__Exercise aim__
Check the material that follows and say how many lines include the string "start", giving the number alone.

__Collected material__
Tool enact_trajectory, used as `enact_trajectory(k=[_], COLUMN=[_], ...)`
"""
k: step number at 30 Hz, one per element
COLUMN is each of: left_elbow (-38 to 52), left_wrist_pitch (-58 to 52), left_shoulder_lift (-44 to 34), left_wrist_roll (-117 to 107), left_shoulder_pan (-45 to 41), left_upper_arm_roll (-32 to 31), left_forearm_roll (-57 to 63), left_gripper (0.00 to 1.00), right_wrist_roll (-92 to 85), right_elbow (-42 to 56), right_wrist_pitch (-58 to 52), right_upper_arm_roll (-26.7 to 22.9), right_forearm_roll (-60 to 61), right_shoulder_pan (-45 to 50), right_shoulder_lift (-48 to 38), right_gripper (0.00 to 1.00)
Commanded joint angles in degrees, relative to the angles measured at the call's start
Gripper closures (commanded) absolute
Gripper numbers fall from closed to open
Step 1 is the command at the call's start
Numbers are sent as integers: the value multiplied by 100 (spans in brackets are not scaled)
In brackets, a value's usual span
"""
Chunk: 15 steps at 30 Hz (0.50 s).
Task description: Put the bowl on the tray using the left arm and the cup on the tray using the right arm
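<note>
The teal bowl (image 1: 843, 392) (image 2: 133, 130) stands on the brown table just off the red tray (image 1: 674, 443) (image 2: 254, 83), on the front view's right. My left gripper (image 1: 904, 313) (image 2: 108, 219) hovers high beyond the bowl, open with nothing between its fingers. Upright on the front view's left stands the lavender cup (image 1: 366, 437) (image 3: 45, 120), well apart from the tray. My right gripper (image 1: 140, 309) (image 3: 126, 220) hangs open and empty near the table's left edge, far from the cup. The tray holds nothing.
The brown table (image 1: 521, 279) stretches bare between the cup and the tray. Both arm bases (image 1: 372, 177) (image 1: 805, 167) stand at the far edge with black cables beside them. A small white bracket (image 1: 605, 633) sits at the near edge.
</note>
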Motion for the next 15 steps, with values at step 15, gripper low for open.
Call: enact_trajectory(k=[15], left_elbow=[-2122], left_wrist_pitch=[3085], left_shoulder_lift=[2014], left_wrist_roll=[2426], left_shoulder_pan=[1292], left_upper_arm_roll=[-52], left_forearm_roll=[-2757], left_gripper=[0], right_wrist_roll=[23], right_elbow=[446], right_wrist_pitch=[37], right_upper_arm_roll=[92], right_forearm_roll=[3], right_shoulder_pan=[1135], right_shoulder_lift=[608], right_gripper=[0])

__Response below__
2